[Opening GIVEN INFORMATION section]

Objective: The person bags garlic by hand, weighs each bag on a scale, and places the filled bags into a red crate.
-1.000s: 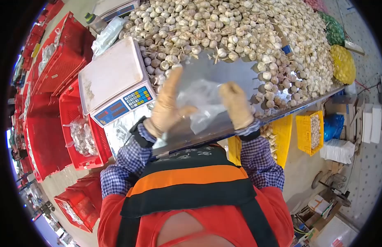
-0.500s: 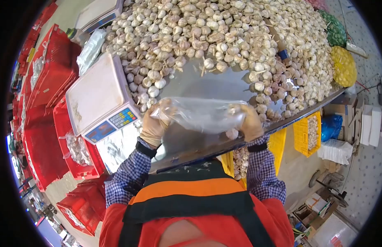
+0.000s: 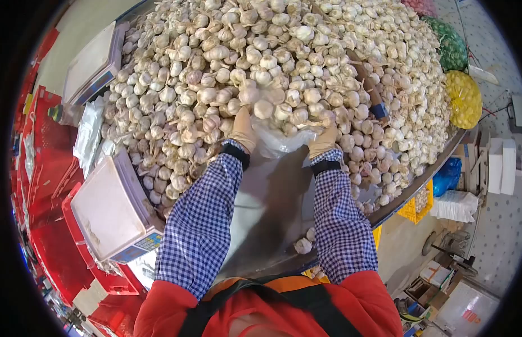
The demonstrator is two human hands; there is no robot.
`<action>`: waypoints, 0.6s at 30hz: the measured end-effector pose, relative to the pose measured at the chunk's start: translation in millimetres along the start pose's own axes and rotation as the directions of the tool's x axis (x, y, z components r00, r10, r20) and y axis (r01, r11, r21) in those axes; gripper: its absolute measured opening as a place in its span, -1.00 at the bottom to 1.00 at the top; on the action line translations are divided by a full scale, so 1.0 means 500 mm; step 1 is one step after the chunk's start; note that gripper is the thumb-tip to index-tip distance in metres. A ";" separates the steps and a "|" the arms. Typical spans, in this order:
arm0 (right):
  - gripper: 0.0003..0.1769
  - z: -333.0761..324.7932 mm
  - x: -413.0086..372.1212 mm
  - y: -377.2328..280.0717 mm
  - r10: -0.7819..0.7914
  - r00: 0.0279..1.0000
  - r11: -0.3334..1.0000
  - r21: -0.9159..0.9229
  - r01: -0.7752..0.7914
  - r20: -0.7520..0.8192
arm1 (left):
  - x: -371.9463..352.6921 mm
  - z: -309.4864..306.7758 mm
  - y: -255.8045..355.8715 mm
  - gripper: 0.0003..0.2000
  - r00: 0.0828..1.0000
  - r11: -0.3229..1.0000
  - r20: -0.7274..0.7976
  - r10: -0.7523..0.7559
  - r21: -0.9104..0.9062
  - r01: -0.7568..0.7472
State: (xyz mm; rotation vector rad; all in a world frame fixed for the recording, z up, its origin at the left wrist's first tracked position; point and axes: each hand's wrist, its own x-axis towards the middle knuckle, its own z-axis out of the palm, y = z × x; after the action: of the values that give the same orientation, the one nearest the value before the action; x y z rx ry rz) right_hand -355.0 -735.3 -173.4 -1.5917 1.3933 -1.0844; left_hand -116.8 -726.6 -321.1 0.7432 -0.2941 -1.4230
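Observation:
A clear plastic bag (image 3: 279, 144) stretches between my two gloved hands at the near edge of a large heap of garlic bulbs (image 3: 185, 92). My left hand (image 3: 244, 133) is closed on the bag's left side, its fingertips partly hidden against the bulbs. On the other side, my right hand (image 3: 324, 140) grips the bag with its fingers close to the garlic. Several bulbs lie right at the bag's far side, blurred by motion. Below the bag shows the grey metal tabletop (image 3: 252, 219), and a few loose bulbs (image 3: 304, 241) lie near its front edge.
To the left stands a weighing scale (image 3: 112, 205), with a second scale (image 3: 92, 62) farther back and plastic bags (image 3: 89, 135) between them. Red crates (image 3: 50, 208) line the left side. On the right are a yellow net sack (image 3: 465, 100), a green net sack (image 3: 439, 42) and a yellow crate (image 3: 416, 205).
Both hands have moved forward from near the table's front edge to the garlic heap, carrying the bag. The bag, stretched flat before, now sags against the bulbs.

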 end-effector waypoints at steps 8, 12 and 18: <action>-0.48 -0.013 -0.018 -0.168 0.342 0.842 0.597 0.595 -0.537 0.417 | -0.122 0.227 0.222 -0.61 0.932 0.872 0.000 -0.362 0.354 0.339; -0.57 -0.044 -0.111 -0.220 0.245 0.872 0.858 0.324 -0.398 0.423 | -0.284 0.274 0.313 -0.61 0.959 0.852 0.080 -0.274 0.482 0.203; -0.59 -0.041 -0.213 -0.354 0.314 0.845 0.734 0.454 -0.506 0.433 | -0.488 0.228 0.417 -0.65 0.979 0.925 -0.205 0.000 0.371 0.078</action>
State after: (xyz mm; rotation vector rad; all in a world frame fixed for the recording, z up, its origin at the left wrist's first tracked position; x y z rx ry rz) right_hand -315.5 -606.6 -15.0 -0.9123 1.0076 -0.7952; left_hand -60.5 -531.4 -47.6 1.2081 -0.4036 -1.3298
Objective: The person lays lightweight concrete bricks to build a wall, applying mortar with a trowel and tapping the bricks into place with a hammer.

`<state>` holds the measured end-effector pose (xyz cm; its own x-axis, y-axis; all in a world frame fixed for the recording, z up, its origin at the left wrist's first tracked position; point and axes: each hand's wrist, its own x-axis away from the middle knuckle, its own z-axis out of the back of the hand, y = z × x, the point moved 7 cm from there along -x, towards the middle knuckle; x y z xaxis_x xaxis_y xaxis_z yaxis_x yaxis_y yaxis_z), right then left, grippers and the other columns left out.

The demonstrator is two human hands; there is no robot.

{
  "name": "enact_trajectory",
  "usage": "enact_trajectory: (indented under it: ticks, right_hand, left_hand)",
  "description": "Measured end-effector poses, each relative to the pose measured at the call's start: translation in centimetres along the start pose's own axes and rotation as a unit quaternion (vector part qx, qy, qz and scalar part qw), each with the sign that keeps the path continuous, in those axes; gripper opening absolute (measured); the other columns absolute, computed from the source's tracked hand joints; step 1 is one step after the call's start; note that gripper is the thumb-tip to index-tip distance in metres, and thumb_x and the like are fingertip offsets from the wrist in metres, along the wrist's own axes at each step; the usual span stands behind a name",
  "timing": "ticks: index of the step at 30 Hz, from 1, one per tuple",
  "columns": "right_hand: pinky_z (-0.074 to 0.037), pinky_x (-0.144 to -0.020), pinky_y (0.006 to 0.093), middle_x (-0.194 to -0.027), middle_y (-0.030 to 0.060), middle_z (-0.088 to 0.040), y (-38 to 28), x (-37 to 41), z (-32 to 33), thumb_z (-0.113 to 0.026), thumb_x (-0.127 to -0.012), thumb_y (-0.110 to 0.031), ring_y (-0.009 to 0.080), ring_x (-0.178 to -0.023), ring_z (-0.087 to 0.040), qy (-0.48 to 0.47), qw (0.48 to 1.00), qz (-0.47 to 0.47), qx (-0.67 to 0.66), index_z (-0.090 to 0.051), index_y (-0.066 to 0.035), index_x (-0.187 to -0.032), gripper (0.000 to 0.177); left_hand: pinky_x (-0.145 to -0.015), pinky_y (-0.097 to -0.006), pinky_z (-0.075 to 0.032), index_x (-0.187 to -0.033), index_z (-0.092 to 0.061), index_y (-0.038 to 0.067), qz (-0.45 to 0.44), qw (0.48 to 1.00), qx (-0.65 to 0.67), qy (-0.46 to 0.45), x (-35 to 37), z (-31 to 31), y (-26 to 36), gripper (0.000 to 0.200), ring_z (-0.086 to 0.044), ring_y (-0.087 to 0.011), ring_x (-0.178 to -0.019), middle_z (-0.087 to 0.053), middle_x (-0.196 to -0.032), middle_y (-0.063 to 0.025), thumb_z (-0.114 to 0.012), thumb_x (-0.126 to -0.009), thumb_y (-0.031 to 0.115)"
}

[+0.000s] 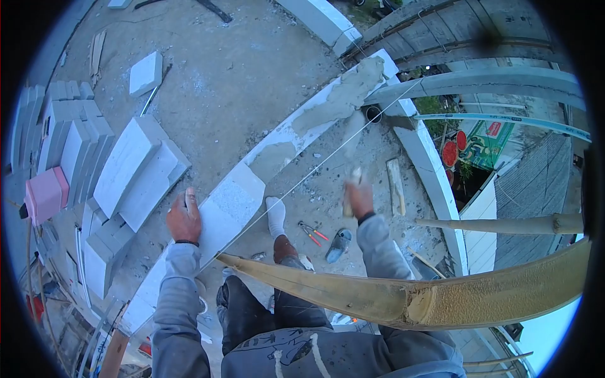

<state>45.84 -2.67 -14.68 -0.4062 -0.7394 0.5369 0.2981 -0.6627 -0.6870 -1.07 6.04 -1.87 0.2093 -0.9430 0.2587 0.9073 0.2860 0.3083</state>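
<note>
My left hand [184, 217] is over the near edge of a row of white lightweight blocks, its dusty fingers partly stretched and nothing visible in them. Close to it lies a block with a rough grey patch [233, 200]. Wet grey mortar [334, 107] is smeared along the wall top farther up. My right hand [360, 198] is curled and blurred to the right of the wall. A pale object shows at its fingers, too smeared to name. A taut string [315, 167] runs diagonally between my hands.
Stacked white blocks [126, 167] and a pink container [47, 194] stand left. A bamboo pole [353, 293] crosses close in front of me. Red-handled pliers [312, 233], a sandal [339, 246] and a wood strip [396, 186] lie on the floor. Another block wall [435, 183] edges a drop.
</note>
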Motion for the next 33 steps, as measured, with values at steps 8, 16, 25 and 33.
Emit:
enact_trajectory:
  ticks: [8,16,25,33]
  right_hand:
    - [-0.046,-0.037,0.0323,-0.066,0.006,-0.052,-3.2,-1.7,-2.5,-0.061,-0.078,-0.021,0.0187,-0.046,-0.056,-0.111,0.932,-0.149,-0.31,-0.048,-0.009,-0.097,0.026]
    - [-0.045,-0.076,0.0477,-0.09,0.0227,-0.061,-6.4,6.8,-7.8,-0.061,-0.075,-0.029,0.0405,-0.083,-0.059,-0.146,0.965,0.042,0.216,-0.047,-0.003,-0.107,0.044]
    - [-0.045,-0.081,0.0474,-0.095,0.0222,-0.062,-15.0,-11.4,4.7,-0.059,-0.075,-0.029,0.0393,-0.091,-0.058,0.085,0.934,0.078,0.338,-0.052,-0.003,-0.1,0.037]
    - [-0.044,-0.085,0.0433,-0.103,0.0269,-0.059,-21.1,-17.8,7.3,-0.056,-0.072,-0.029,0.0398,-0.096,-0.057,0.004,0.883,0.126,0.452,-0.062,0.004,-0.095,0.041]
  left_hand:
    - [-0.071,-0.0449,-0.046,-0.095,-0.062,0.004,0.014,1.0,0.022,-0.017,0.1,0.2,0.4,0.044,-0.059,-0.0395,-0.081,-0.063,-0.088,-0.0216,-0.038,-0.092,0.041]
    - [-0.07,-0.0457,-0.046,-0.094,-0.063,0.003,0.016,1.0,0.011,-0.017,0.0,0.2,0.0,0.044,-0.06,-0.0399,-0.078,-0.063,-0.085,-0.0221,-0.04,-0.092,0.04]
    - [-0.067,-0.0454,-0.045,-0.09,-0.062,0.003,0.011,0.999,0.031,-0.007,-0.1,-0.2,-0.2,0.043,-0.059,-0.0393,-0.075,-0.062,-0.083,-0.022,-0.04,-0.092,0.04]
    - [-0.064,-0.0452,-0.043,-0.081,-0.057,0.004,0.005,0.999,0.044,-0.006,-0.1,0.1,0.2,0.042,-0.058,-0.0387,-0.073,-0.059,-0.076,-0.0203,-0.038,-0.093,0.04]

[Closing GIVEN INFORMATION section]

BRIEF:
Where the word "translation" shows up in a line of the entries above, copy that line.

ANSWER BELOW:
`<action>`: waypoints, 0.6s at 30hz: the measured end-effector pose, relative to the pose measured at the chunk's start: translation in millimetres along the start pose's own axes and rotation as the directions of the tool's x axis (x, y, z components r00, r10, r20) and y axis (r01, r11, r21) in those axes; gripper: its absolute measured opening as a place in its span, -1.00 at the bottom to 1.00 at the top; on the action line translations are divided by a full scale, so 1.0 means 500 mm; step 1 is one step after the chunk's start; note that gripper is the thumb-tip to index-tip distance in metres. A ";" separates the steps and a "|" the arms. Typical spans, in this order:
  "description": "Measured end-effector poses, each relative to the pose measured at the call's start: translation in centimetres along the start pose's own axes and rotation as a unit quaternion (vector part qx, qy, qz and scalar part qw), each with the sign that keeps the path continuous, in those axes; gripper opening absolute (measured); the other columns absolute, computed from the source's tracked hand joints; step 1 is one step after the call's start; note that gripper is the thumb-tip to index-tip distance in metres, and thumb_x and the like are fingertip offsets from the wrist in metres, along the wrist's own axes at each step; the usual span stands behind a name",

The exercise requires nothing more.